Goal of the exercise
Everything in the records except the pictures needs to be printed again exactly.

Given data
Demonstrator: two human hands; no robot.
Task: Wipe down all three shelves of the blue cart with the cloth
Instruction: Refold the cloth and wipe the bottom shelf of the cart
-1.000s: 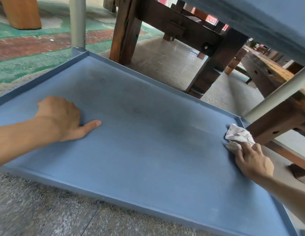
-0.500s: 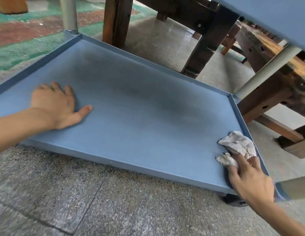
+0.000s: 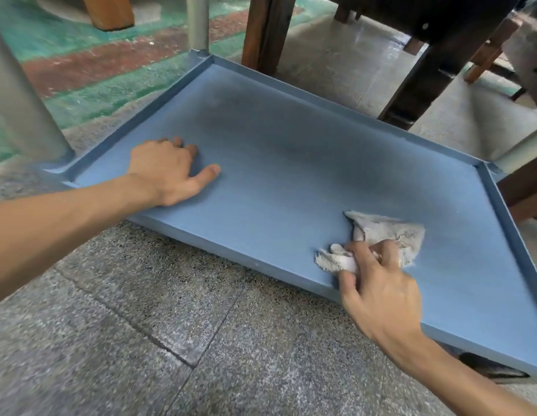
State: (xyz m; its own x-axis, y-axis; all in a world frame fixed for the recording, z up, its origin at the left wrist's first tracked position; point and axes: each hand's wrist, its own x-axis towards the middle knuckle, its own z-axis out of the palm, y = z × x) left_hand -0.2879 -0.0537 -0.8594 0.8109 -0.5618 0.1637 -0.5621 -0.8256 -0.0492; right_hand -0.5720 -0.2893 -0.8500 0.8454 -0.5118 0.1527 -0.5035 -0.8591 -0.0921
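Observation:
The bottom shelf of the blue cart fills the middle of the head view, low over the floor, with a raised rim and a darker smudged patch at its centre. My right hand presses a crumpled off-white cloth onto the shelf near its front edge, right of centre. Fingers curl over the cloth's near side. My left hand rests on the shelf's left part, knuckles bent, thumb stretched out, holding nothing. The upper shelves are out of frame.
Grey cart posts rise at the near-left corner, the far-left corner and the far right. Dark wooden bench legs stand just behind the shelf. A caster shows under the front right. Speckled stone floor lies in front.
My right hand has dragged the cloth from the far-right corner down the right rim and then leftward along the front edge. The left hand stayed put; the view pulled back.

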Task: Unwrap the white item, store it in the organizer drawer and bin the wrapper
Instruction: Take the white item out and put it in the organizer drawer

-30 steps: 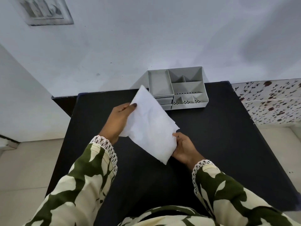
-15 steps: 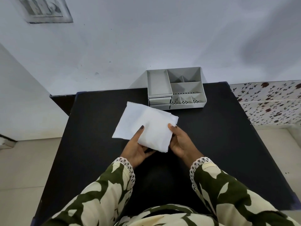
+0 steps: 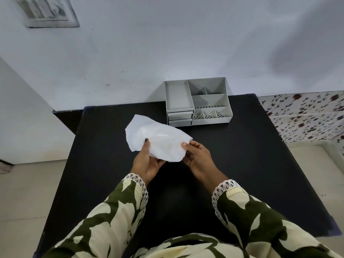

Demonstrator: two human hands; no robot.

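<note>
The white item (image 3: 158, 140), still in its wrapper, is held above the middle of the black table (image 3: 260, 164), near the grey organizer (image 3: 198, 103) at the far edge against a pale wall (image 3: 167, 43). The left hand (image 3: 146, 162) grips its near-left part, thumb on top; the right hand (image 3: 198, 159) pinches its right end.

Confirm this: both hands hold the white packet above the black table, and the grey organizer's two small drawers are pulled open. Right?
Not quite. In the head view the organizer's two drawers are shut. The rest stands: left hand and right hand hold the white packet above the black table.
</note>
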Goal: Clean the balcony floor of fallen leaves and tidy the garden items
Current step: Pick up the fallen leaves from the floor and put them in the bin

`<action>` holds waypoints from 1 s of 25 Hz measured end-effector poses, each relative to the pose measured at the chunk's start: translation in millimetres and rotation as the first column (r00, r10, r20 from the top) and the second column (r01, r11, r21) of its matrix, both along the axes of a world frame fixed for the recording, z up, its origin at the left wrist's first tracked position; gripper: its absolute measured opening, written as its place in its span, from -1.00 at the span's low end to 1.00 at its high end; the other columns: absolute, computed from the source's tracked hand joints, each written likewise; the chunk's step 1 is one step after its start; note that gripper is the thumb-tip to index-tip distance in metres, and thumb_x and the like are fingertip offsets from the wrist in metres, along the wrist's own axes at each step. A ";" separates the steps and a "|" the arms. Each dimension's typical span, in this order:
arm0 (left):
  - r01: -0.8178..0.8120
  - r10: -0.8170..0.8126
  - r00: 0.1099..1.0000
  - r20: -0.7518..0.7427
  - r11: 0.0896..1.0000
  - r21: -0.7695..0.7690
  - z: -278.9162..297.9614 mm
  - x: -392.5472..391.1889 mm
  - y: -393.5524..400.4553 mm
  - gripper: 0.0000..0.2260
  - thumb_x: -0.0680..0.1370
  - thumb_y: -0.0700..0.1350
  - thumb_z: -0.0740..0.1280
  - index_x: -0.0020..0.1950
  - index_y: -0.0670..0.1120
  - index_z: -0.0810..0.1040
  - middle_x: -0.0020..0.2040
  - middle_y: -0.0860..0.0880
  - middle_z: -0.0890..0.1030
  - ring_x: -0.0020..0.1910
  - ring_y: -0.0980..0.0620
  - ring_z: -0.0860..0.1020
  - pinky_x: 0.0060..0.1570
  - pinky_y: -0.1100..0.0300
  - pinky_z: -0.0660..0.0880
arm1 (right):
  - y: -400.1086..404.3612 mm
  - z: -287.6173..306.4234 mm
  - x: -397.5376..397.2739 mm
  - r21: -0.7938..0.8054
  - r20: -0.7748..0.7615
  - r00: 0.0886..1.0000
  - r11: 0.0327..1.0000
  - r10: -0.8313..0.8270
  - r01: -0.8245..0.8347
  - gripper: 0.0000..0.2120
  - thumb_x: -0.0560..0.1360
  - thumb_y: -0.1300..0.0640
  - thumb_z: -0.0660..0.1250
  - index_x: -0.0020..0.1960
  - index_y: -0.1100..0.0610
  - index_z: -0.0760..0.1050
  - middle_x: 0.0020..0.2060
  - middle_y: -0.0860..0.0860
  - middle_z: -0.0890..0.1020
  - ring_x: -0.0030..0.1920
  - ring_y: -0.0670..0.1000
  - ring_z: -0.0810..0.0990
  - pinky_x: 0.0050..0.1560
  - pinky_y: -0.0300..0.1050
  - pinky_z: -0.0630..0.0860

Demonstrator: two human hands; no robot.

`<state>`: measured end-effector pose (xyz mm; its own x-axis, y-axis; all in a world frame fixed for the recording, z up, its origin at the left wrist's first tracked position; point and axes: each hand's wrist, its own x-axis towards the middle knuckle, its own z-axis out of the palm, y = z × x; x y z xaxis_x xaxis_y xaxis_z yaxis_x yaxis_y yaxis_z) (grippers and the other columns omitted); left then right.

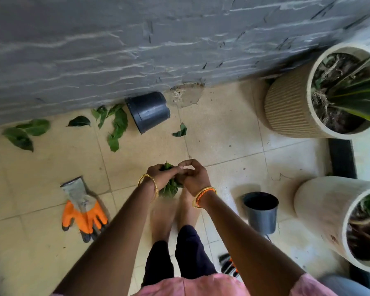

Solution for this problem
Demonstrator: two human hands; no robot.
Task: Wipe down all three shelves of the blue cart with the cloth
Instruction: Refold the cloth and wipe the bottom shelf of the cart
-1.000s: 
-0.500s: 
+0.000s: 
State: (xyz m; its own x-axis, y-axis; all in a world frame fixed for the recording, z up, its origin at the left wrist's first tracked position; point and axes: each hand's wrist, its own x-axis towards the middle knuckle, its own z-axis out of the palm, y = z × x) left_hand -0.2879 -0.0537 -0.8594 0.8109 -0.5618 0.1637 -0.5621 -0.8256 -0.0492; right_hand -0.5720 -0.2893 -0.8500 0.8454 -0.5118 0.1527 -0.5035 -0.8591 -0.0921
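Observation:
The bottom shelf of the blue cart fills the middle of the head view, low over the floor, with a raised rim and a darker smudged patch at its centre. My right hand presses a crumpled off-white cloth onto the shelf near its front edge, right of centre. Fingers curl over the cloth's near side. My left hand rests on the shelf's left part, knuckles bent, thumb stretched out, holding nothing. The upper shelves are out of frame.
Grey cart posts rise at the near-left corner, the far-left corner and the far right. Dark wooden bench legs stand just behind the shelf. A caster shows under the front right. Speckled stone floor lies in front.
My right hand has dragged the cloth from the far-right corner down the right rim and then leftward along the front edge. The left hand stayed put; the view pulled back.
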
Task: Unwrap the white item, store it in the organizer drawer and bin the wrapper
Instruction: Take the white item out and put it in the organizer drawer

-30 steps: 
-15 steps: 
+0 steps: 

Demonstrator: two human hands; no robot.

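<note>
The white item (image 3: 158, 140), still in its wrapper, is held above the middle of the black table (image 3: 260, 164), near the grey organizer (image 3: 198, 103) at the far edge against a pale wall (image 3: 167, 43). The left hand (image 3: 146, 162) grips its near-left part, thumb on top; the right hand (image 3: 198, 159) pinches its right end.

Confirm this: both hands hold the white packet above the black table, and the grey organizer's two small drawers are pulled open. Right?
Not quite. In the head view the organizer's two drawers are shut. The rest stands: left hand and right hand hold the white packet above the black table.
</note>
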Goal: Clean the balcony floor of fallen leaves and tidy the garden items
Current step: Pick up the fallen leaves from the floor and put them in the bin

`<action>` holds waypoints from 1 s of 25 Hz measured end-effector poses, each relative to the pose measured at the chunk's start: translation in millimetres and rotation as the first column (r00, r10, r20 from the top) and the second column (r01, r11, r21) of its matrix, both along the axes of a world frame fixed for the recording, z up, its origin at the left wrist's first tracked position; gripper: its absolute measured opening, written as its place in its span, from -1.00 at the span's low end to 1.00 at its high end; the other columns: absolute, computed from the source's tracked hand joints, each written likewise; the chunk's step 1 is one step after its start; note that gripper is the thumb-tip to index-tip distance in metres, and thumb_x and the like are fingertip offsets from the wrist in metres, along the wrist's own axes at each step. A ";" separates the steps and a "|" the arms. Each dimension's typical span, in this order:
arm0 (left):
  - r01: -0.8178..0.8120
  - r10: -0.8170..0.8126
  - r00: 0.1099..1.0000
  - r20: -0.7518..0.7427
  - r11: 0.0896..1.0000
  - r21: -0.7695..0.7690
  - z: -278.9162..297.9614 mm
  - x: -392.5472..391.1889 mm
  - y: -393.5524..400.4553 mm
  - gripper: 0.0000..0.2260
  - thumb_x: -0.0680..0.1370
  - thumb_y: -0.0700..0.1350
  - thumb_z: -0.0740..0.1280
  - index_x: -0.0020..0.1950
  - index_y: -0.0670..0.1120
  - index_z: -0.0810..0.1040
  - middle_x: -0.0020..0.2040
  - middle_y: -0.0860..0.0880
  - middle_z: -0.0890..0.1030
  - ring_x: -0.0020..0.1910
  - ring_y: -0.0980..0.0620
  - ring_z: -0.0860..0.1020
  - pinky_x: 0.0060..0.1570
  - pinky_y: -0.1100..0.0300
  - pinky_z: -0.0660..0.0880
arm1 (right):
  - y: -400.1086..404.3612 mm
  - z: -287.6173..306.4234 mm
  - x: -397.5376..397.2739 mm
  - r21: -0.7938..0.8054
  - r20: -0.7748..0.7615
  - r00: 0.0886..1.0000
  - r11: 0.0327..1.0000
  - r10: -0.8313..0.8270
  - r01: -0.8245..0.8347
  - gripper: 0.0000..0.2120
  - thumb_x: -0.0560..0.1360
  - thumb_y: -0.1300..0.0640
  - thumb_z: -0.0660..0.1250
  - index_x: -0.0020..0.1960
  - index_y: -0.1100..0.0610
  - index_z: -0.0760..0.1050
  - middle_x: 0.0020..0.2060
  - middle_y: -0.0860..0.0860
  - middle_z: -0.0890..0.1020
  - ring_x: -0.0030..0.1920
  - ring_y: -0.0670..0.1000
  - ring_z: -0.0810..0.0990
  - pinky_x: 0.0050..0.1560
  - pinky_y: -0.0300..0.1050
  - pinky_z: -0.0630..0.0860

Demonstrator: two human hands; no robot.

`<state>`: measured end-effector pose (xyz mm; its own x-axis, y-axis; all in a world frame fixed for the recording, z up, its origin at the left wrist's first tracked position; point and axes: each hand's wrist, its own x-axis towards the middle knuckle, its own z-axis out of the palm, y = z × x; x y z xaxis_x xaxis_y xaxis_z yaxis_x yaxis_y yaxis_z) (grippers and the other columns omitted); left then right.

The output for this exercise is finished.